Osmanlı Devleti'nde modernleşmenin aracı olarak diplomasi
Yükleniyor...
Dosyalar
Tarih
2004
Yazarlar
Dergi Başlığı
Dergi ISSN
Cilt Başlığı
Yayıncı
Ege Üniversitesi
Erişim Hakkı
info:eu-repo/semantics/openAccess
Özet
Tez, üç bölümden oluşmaktadır. Birinci bölüm modernʼin kavramsal analizinden başlayarak sınıfsal bir eylem olan diplomasiyi çözümlemek için devletin sınıfsal temelleri tartışmayı amaç edinmiştir. Çeşitli verilerle desteklenerek açımlandığı şekliyle devletin sınıfsal analizi Doğu-Batı karşılaşması ekseninde tarafların yapısal durumu tahlil edilmiştir.
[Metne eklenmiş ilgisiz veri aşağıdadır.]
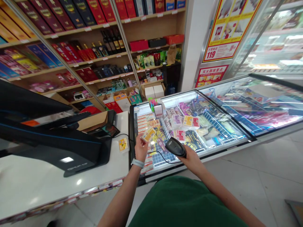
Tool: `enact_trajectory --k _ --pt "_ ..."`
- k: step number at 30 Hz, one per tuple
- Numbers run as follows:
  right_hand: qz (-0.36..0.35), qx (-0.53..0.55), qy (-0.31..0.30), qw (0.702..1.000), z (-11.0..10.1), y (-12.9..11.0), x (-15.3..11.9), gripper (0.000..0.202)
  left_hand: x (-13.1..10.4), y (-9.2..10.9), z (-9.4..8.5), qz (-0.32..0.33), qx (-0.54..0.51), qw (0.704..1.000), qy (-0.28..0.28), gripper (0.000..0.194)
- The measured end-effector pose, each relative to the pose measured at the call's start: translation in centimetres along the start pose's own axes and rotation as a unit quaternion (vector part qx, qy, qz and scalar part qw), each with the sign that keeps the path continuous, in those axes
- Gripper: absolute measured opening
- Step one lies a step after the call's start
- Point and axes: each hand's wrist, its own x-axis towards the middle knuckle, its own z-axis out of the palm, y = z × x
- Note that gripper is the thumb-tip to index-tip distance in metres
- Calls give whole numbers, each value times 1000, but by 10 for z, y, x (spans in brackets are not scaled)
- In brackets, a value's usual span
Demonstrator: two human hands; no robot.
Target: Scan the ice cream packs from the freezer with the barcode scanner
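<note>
My left hand, with a pale watch on its wrist, grips a small clear pack with a yellow label above the glass of the chest freezer. In my right hand is a black barcode scanner, its head pointing left toward the pack and its cable hanging below. Several similar packs lie on the freezer glass, among them a red-labelled pack and a yellow-labelled one. Another yellow-labelled pack rests on the white counter, left of the freezer.
A black checkout terminal stands on the counter at left, beside an open brown box. Shelves of boxes and bottles line the back. The freezer extends right, past a white pillar.
</note>
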Motion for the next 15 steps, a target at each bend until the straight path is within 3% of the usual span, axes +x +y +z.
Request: enact_trajectory --k 15 --pt "3 -7 -4 1000 1 3 2 36 0 1 1 -3 3 1000 4 56"
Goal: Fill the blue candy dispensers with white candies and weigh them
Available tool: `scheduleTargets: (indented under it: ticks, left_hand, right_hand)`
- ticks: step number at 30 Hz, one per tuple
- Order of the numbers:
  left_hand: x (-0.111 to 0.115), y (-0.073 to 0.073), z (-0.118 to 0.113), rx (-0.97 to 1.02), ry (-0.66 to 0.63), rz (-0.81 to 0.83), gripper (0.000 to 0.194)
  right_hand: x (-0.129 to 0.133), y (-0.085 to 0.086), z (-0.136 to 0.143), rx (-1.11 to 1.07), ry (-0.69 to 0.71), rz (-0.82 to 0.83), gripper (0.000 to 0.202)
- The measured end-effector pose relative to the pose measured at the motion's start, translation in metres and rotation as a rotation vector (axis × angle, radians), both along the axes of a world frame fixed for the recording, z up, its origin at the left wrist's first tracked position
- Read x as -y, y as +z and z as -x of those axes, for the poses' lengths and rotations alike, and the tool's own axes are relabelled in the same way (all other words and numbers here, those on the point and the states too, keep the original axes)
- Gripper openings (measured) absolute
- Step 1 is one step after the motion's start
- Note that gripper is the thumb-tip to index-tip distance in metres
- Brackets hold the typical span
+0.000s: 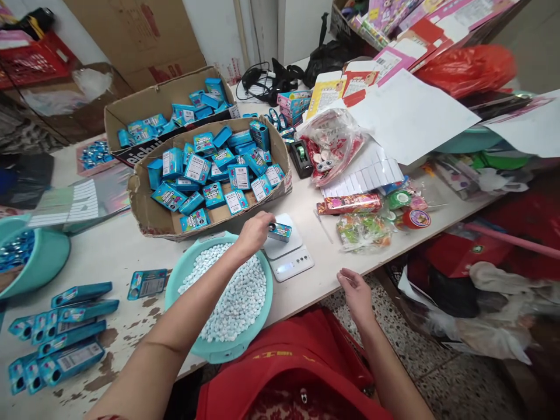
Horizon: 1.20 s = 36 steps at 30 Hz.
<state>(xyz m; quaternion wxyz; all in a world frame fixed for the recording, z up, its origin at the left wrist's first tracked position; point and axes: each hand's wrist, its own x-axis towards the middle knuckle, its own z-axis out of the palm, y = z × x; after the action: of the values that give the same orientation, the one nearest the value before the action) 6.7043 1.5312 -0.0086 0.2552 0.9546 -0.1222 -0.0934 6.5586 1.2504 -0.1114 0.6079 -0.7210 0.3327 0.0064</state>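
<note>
My left hand [256,233] reaches across the turquoise basin [171,274], its fingers closed on the end of a small blue box [280,231]. The box lies on its side at the white plate of a kitchen scale [293,262]; whether it rests on the plate or hovers just above, I cannot tell. Small white and pale blue candies [231,303] fill the basin below my forearm. By the table's front edge, right of the scale, my right hand [356,289] is empty with its fingers loosely bent and apart.
Behind the scale stands a cardboard box [140,204] full of blue boxes, with another carton [114,116] behind it. Blue packs [72,338] stand in rows at left, near a second turquoise tub [56,248]. Bagged sweets [363,230] and a tape dispenser [301,158] lie right.
</note>
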Motion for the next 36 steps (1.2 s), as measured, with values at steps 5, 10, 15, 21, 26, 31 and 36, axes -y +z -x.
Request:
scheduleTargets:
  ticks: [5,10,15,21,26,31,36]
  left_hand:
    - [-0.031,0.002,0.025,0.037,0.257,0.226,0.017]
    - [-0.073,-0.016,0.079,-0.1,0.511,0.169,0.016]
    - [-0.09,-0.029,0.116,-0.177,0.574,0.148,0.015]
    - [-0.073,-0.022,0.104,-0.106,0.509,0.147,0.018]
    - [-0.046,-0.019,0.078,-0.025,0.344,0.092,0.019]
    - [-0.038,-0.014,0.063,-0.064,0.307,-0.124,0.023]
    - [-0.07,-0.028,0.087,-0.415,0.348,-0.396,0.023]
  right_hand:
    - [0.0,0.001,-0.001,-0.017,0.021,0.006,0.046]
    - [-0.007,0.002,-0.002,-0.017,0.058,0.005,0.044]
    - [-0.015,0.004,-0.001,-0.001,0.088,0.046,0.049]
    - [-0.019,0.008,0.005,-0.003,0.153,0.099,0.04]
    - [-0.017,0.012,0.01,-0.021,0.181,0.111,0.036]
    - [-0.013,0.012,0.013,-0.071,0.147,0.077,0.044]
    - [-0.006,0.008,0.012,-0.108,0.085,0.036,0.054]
Doğuʼda devlet yöneten ve yönetilen gibi net bir ayırımla temellenirken Batıʼdaki süreç yöneten ve yönetilen tasnifinin ötesine geçen pek çok değişkene bağlı bir yapı göstermektedir. Feodal üretim ilişkileri ve bu ilişkilerin çeşitli sebeplerle çözülüşünün ortaya çıkardığı iktidar boşluğunun Kilise gibi dini ve mutlak krallıklar gibi siyasal bir erkle doldurulmasına sebep olmuştur. Batıʼda ilk diplomatik faaliyet olarak Kiliseyi ve kısmen aristokrasiyi görmekteyiz. Ticaret burjuvazisinin siyasal erke yaklaşması, aristokrasinin de burjuvalaşması bu faaliyetin dış siyaseti belirlemeye başlayan burjuva sınıfı elinde şekillenmesiyle sonuçlanmıştır. İkinci bölümde ise diplomasinin kavram olarak ortaya çıkışıyla ne tipte faaliyetleri kapsadığı tespit edilmiş ve tarihsel gelişimine referanslarla uluslararası hukuk-diplomasi arasındaki ilişki tahlil edilmeye çalışılmıştır. İslâmʼın uluslar arası hukuk ile olan ilişkisi bu çerçevede çözümlenmiş ve “eman” sistemi gibi müesseselerle İslâmʼın İslâm olmayanla kurduğu ilişkinin oturduğu esaslar tetkik edilmiştir. Son bölümde ise Osmanlı Devleti ve Avrupa özelinde Doğu-Batı karşılaşması on altıncı yüzyıl dinamikleri ışığında ele alınmış diplomatik mekanizmaların nasıl işlediği tahlil edilmeye çalışılmıştır. Varılan sonuca göre Osmanlı on beşinci ve on altıncı yüzyıldan itibaren Batı diplomasisinin içinde hatta merkezindedir. Ancak, Batıʼnın pek çok değişkene bağlı yükselişi buna mukabil Osmanlıʼnın doğal sınırlarına ulaşması ve Viyana kuşatması başarısızlığıyla başlayan gerileme Osmanlıʼyı tanıdığı ama keyfiyet dahilinde etkin kullanma cihetine gitmediği diplomasiyi yeniden keşfetmesiyle sonuçlanmıştır. Ad hoc misyonlar döneminde Batıʼyla yeni bir tanışma gerçekleşmiş, sefaretnameler bir takım iç reformların esin kaynağı olmuştur. Sürekli elçilikleri doğuran bu gelişmeler karşılık diplomasiye geçişle beraber hız kazanarak modernleştirici misyonuna devam etmiştir. Tanzimatʼın güçlendirdiği merkezi bürokrasi Hariciyyeʼyi ayrı bir zümre haline getirmiştir. On dokuzuncu yüzyıl boyunca Hariciyye ve ona bağlı diplomatik faaliyet modernleşmenin motor gücünü oluşturmuştur.
Açıklama
Anahtar Kelimeler
Uluslararası İlişkiler A.B.D.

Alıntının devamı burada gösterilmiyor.